**Required work**
All lines in the data that hold the word "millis" need copying.

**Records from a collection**
★ ★ ★ ★ ★ ★ ★

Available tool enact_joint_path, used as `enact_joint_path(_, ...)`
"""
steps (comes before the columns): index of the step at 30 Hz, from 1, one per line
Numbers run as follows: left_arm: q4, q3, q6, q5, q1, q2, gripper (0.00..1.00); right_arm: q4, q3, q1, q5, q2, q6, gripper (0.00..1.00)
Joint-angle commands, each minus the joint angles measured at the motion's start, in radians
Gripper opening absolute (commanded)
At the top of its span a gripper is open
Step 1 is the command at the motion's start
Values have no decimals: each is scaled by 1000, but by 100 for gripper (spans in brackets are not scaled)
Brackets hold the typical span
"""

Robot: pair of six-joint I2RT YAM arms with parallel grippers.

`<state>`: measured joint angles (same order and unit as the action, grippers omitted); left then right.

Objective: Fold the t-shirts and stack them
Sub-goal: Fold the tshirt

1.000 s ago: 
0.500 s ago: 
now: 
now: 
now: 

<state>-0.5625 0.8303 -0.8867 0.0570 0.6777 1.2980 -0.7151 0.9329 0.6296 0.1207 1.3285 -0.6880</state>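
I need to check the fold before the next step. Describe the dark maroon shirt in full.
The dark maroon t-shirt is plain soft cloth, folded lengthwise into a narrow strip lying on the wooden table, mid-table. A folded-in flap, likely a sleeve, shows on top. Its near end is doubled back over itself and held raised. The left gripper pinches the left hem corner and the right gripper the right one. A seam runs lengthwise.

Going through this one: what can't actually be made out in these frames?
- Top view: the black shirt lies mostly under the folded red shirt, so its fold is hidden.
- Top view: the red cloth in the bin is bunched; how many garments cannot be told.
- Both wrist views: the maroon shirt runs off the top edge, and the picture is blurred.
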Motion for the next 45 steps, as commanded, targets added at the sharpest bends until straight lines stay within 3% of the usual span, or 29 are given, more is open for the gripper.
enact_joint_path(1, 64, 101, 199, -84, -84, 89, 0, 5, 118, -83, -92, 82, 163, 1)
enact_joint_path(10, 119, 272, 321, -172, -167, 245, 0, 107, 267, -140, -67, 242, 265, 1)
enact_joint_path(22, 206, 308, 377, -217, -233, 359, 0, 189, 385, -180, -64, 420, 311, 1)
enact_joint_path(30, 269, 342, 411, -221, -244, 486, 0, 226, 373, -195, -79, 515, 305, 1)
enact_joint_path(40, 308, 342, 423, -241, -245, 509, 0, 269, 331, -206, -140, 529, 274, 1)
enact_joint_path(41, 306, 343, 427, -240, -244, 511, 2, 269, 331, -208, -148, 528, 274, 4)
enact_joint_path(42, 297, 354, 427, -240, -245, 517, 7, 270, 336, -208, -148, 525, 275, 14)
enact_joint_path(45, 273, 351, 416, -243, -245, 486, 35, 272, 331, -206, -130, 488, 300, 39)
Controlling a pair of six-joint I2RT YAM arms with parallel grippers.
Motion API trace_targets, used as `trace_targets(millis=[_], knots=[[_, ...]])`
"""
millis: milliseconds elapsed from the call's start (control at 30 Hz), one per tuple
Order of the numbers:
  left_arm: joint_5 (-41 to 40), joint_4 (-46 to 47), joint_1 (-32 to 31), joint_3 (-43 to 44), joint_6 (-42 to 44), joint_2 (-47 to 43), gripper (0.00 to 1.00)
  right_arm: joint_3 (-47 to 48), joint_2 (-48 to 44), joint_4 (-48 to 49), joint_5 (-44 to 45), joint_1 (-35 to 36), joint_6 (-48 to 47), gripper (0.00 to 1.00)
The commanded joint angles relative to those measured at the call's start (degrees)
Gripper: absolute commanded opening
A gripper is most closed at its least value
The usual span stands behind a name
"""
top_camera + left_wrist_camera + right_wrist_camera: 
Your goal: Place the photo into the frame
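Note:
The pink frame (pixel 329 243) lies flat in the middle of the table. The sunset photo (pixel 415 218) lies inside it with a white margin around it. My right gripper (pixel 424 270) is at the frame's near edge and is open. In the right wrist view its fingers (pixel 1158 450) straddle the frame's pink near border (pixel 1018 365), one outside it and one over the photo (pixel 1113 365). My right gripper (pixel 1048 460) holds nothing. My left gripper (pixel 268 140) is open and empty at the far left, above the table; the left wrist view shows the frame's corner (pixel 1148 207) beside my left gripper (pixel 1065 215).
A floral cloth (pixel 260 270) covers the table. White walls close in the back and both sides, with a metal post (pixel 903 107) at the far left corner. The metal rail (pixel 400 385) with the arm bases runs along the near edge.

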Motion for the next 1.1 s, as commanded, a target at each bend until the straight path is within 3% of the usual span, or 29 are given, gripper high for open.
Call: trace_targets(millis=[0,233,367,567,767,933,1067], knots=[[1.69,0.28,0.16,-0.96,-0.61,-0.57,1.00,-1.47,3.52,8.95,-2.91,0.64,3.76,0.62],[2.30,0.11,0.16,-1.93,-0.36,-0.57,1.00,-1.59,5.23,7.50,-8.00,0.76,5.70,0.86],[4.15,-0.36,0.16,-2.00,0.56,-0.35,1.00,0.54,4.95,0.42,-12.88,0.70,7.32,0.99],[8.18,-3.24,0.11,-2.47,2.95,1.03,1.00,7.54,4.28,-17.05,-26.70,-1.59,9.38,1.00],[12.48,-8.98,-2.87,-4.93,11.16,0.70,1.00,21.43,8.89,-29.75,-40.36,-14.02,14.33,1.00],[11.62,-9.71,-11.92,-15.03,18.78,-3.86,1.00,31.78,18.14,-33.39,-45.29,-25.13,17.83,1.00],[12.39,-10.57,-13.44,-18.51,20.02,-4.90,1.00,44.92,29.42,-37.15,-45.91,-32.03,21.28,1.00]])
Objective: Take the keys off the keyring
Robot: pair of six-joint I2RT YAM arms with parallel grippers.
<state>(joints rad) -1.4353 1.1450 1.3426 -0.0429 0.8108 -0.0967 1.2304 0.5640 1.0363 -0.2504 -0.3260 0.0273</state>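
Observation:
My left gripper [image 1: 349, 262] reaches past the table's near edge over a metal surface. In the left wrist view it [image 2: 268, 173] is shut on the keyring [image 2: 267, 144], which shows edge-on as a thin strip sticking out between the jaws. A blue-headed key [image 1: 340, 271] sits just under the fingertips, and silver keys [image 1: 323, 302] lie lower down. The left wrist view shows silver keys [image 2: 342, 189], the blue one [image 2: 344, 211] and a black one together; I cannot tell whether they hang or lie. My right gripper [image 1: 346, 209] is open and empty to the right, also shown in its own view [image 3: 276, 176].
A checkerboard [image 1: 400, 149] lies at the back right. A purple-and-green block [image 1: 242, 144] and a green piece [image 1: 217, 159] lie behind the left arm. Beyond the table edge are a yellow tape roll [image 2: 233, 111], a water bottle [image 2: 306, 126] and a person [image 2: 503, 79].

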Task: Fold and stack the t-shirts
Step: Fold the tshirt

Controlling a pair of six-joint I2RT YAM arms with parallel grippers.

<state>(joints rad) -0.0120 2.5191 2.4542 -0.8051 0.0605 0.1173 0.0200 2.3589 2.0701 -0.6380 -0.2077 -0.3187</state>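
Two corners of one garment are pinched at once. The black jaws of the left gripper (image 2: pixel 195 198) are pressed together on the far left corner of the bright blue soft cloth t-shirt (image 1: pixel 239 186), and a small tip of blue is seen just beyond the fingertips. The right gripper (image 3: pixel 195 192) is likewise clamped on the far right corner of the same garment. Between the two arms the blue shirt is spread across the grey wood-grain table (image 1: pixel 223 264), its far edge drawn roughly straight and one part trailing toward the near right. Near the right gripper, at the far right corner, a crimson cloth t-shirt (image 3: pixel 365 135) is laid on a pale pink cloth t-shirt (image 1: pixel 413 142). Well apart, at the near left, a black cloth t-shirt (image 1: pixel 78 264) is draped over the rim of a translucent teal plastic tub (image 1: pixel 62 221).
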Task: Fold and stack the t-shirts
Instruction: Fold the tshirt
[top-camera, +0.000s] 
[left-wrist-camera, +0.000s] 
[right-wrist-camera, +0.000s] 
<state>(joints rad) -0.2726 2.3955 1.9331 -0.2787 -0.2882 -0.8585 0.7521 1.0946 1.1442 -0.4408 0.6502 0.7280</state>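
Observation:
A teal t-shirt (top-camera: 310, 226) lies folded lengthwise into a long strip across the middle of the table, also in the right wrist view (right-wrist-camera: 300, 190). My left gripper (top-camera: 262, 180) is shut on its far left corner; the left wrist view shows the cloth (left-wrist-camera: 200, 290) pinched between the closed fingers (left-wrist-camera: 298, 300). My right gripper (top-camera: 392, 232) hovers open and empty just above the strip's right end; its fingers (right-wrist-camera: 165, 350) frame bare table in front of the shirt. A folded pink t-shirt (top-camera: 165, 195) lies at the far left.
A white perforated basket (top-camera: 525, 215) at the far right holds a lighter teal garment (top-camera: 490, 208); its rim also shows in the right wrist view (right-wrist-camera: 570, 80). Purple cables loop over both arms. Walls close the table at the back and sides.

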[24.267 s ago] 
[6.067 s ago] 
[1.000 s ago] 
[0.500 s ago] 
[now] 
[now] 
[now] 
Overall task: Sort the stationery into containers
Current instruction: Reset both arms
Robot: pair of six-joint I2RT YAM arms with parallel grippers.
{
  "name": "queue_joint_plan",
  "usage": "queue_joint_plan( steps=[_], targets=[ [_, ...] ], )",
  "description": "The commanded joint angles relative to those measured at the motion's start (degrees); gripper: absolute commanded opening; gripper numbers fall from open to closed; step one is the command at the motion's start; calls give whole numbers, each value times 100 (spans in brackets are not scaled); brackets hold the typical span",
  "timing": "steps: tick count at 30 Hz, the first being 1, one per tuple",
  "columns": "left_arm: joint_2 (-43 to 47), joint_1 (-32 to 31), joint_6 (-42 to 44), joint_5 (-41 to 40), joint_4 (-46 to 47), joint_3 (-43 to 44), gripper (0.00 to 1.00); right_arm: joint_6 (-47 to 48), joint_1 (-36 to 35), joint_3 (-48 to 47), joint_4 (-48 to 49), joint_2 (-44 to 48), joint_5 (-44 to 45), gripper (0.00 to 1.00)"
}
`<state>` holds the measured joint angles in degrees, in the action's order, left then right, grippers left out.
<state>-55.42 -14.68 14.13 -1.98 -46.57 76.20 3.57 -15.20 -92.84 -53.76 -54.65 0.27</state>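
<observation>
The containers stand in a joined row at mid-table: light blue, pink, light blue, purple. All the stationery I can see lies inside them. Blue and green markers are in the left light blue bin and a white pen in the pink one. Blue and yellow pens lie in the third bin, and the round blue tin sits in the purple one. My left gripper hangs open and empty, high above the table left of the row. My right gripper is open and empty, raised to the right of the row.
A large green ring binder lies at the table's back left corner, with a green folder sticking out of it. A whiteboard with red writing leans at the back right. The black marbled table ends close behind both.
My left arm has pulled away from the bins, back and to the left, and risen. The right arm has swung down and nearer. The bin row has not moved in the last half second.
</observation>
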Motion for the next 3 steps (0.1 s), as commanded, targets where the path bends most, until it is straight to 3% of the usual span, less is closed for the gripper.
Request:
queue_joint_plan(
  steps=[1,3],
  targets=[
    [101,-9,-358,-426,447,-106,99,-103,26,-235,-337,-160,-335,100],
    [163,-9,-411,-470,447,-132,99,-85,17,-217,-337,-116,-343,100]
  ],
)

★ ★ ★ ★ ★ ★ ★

**Solution below**
Motion API trace_targets, used as `trace_targets(millis=[_], knots=[[_, ...]])`
millis: milliseconds elapsed from the call's start (control at 30 Hz), one per tuple
Call: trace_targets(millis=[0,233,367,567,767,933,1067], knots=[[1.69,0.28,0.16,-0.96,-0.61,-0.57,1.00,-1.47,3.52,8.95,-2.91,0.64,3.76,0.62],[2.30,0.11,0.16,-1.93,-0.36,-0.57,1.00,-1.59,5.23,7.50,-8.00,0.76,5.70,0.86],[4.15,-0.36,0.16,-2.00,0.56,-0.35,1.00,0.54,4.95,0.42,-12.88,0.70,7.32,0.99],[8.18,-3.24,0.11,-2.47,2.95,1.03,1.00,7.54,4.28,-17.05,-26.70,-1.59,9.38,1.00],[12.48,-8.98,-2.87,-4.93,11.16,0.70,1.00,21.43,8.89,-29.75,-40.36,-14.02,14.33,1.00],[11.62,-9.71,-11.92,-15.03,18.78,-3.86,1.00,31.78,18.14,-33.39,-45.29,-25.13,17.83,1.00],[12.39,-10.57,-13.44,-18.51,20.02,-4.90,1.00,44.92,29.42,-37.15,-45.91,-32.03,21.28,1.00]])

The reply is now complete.